Psicanálise na prática, é sobre isso que esse livro se trata. Gabriel Rolón é psicanalista, publicou Histórias de divã em 2008 e Palavras Cruzadas, seu segundo livro, em 2010. Por que Palavras Cruzadas? Segundo o próprio autor, essa é a melhor definição para descrever o processo analítico, onde diversas palavras se cruzam a partir da dor do paciente e, com desejo, clareza e coragem, podem revelar uma verdade que mude a vida de uma pessoa para sempre.

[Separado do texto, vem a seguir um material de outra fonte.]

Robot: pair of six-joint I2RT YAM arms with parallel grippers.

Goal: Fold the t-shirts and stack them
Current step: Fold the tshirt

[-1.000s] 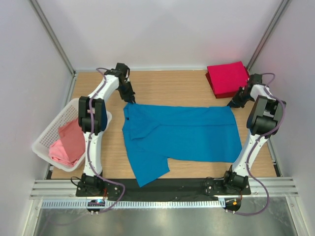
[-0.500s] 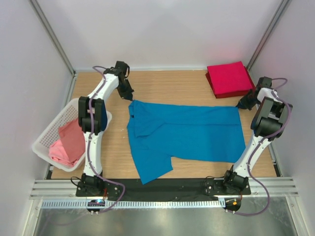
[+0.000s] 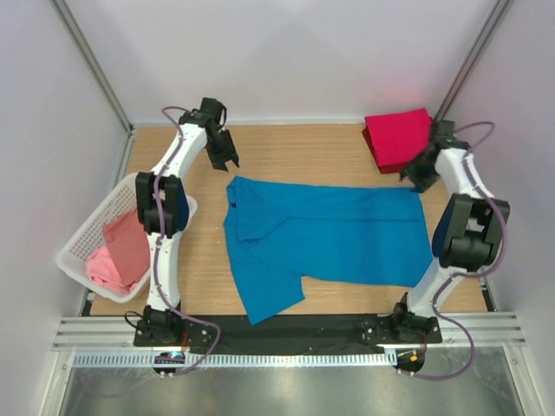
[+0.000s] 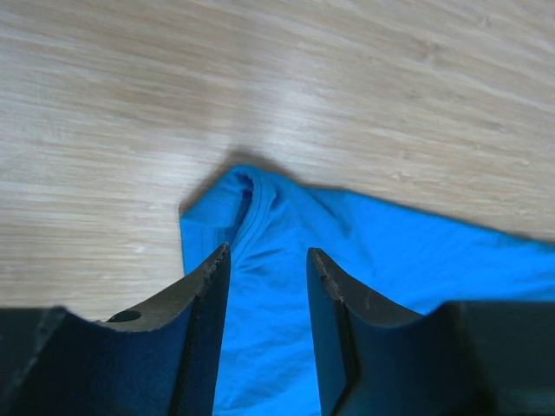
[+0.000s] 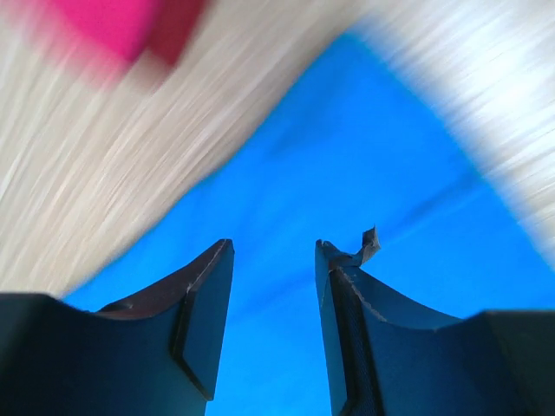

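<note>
A bright blue t-shirt lies spread flat on the wooden table, one sleeve hanging toward the near edge. My left gripper hovers open and empty just past the shirt's far-left corner, which shows in the left wrist view. My right gripper hovers open and empty over the shirt's far-right corner; its view is blurred and shows blue cloth under the jaws. A folded crimson red t-shirt lies at the far right. Salmon pink t-shirts lie in the basket.
A white lattice basket stands at the table's left edge. Metal frame posts rise at the far corners. The red shirt shows blurred at the top of the right wrist view.
Both grippers let go of the blue shirt's far corners and rose. The left moved back toward the far left; the right swung left, close to the red shirt. The blue shirt now lies still.
</note>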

Nessa obra, vamos conhecer de perto (dentro das sessões de terapia) 5 casos que Gabriel atendeu, sendo eles, Norma, Luciana, Rodolfo, Rocío e Víctor. Cada um traz sua própria bagagem, que inclui desejos, angústias, medos e relações afetivas complicadas. No caso de Norma, existe o pânico e o abandono. Com Luciana, questões de identidade são postas, assim como de violência. Rodolfo traz questões com a família, a perda e o fracasso. Já Rocío, faz surgir questões da adolescência, sua própria sexualidade e o luto. Ao final, conhecemos Víctor, que traz seus conflitos sobre paternidade, a culpa e os vínculos frágeis.
Gabriel, de forma muito lúcida e compreensível (esse não é um livro de jargões psicanalíticos) mostra dentro da clínica psicanalítica a busca pela verdade, não aquela universal, proposta por alguns filósofos, mas a verdade única de cada sujeito. Isso não necessariamente significa uma busca do bem-estar, mas a posição do psicanalista de auxiliar que seu paciente, ao se deparar com sua própria verdade, não retroceda diante de seus desejos, apesar dos medos que isso implique. Conhecendo a verdade, o que o sujeito escolher fazer com ela diz respeito a sua liberdade.
Não precisa gostar ou conhecer a psicanálise para ler Palavras Cruzadas, basta gostar de história, pois aqui temos 5 diferentes experiências de vida, cada qual com suas próprias questões a serem resolvidas.